INSTRUCTIONS TO FOLLOW:
Return the complete listing without omission.
● ● ● ● ●
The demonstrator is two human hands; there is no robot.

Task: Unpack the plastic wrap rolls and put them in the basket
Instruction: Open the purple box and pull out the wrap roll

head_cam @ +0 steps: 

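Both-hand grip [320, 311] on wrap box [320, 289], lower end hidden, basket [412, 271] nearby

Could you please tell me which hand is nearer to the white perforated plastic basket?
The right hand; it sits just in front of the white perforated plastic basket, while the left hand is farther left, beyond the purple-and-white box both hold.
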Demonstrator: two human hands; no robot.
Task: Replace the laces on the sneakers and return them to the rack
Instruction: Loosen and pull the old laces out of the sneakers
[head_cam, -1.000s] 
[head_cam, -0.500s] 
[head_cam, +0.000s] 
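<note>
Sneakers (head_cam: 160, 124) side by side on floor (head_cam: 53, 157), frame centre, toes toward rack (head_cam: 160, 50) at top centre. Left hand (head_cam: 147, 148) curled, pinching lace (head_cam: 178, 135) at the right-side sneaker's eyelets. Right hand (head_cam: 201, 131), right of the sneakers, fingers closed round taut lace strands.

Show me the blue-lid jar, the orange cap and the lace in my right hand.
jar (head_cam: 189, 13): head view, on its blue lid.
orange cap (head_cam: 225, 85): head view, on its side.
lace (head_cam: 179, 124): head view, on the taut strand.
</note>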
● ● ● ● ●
ANSWER BOX:
The demonstrator is two human hands; there is no robot.

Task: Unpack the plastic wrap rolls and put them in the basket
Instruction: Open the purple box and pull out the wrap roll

head_cam @ +0 steps: 

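Both-hand grip [320, 311] on wrap box [320, 289], lower end hidden, basket [412, 271] nearby

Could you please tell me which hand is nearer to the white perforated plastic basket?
The right hand; it sits just in front of the white perforated plastic basket, while the left hand is farther left, beyond the purple-and-white box both hold.
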Demonstrator: two human hands; no robot.
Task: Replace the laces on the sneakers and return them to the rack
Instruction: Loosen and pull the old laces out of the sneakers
[head_cam, -1.000s] 
[head_cam, -0.500s] 
[head_cam, +0.000s] 
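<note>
Sneakers (head_cam: 160, 124) side by side on floor (head_cam: 53, 157), frame centre, toes toward rack (head_cam: 160, 50) at top centre. Left hand (head_cam: 147, 148) curled, pinching lace (head_cam: 178, 135) at the right-side sneaker's eyelets. Right hand (head_cam: 201, 131), right of the sneakers, fingers closed round taut lace strands.

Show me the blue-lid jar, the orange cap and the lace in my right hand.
jar (head_cam: 189, 13): head view, on its blue lid.
orange cap (head_cam: 225, 85): head view, on its side.
lace (head_cam: 179, 124): head view, on the taut strand.
</note>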

An answer has been given, and the exercise is complete.